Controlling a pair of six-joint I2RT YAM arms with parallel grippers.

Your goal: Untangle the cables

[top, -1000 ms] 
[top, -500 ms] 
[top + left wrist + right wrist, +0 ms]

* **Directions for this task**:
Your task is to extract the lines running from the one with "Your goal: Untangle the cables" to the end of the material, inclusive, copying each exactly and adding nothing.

* **Your solution**:
Your goal: Untangle the cables

[top, -1000 ms] 
[top, -500 ms] 
[top + left wrist + right wrist, +0 ms]

Nothing further remains in the output.